Re: [PATCH 3/4] watchdog: Split up config options

From: Don Zickus
Date: Fri Jun 02 2017 - 16:15:09 EST


On Tue, May 30, 2017 at 11:26:58AM +1000, Nicholas Piggin wrote:
> Split SOFTLOCKUP_DETECTOR from LOCKUP_DETECTOR, and split
> HARDLOCKUP_DETECTOR_PERF from HARDLOCKUP_DETECTOR.
>
> LOCKUP_DETECTOR provides the boot, sysctl, and programming interfaces
> for lockup detectors. An architecture that defines HAVE_NMI_WATCHDOG
> need not use this this if it has a very basic watchdog or uses its own
> options and interfaces (e.g., sparc). touch_nmi_watchdog() will
> continue to call their arch_touch_nmi_watchdog().
>
> HARDLOCKUP_DETECTOR_PERF is the perf-based lockup detector.
>
> HARDLOCKUP_DETECTOR is the framework for arch NMI_WATCHDOG hard lockup
> detectors that conform to the LOCKUP_DETECTOR interfaces.

Hi Nick,

Sorry for the late response. I did some sanity testing on your patches on
x86_64 and it seems to work fine. I don't think I have any real issues with
the patches (without making time-consuming cleanup changes).
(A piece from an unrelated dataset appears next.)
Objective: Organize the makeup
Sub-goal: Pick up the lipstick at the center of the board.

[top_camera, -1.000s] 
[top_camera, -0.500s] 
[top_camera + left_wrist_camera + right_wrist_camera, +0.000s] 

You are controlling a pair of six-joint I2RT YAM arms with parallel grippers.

My last concern is wrapping my head around the config options.

HAVE_NMI_WATCHDOG seems to have a dual meaning, I think.

In the sparc case, it uses the HARDLOCKUP_DETECTOR framework (hence the
original split out of watchdog_hld.c). Actually more like the
SOFTLOCKUP_DETECTOR framework for which HARDLOCKUP_DETECTOR is a part of.

In your ppc64 case, it means do _not_ use the HARDLOCKUP_DETECTOR or
SOFTLOCKUP_DETECTOR framework. Instead just the bare bones LOCKUP_DETECTOR.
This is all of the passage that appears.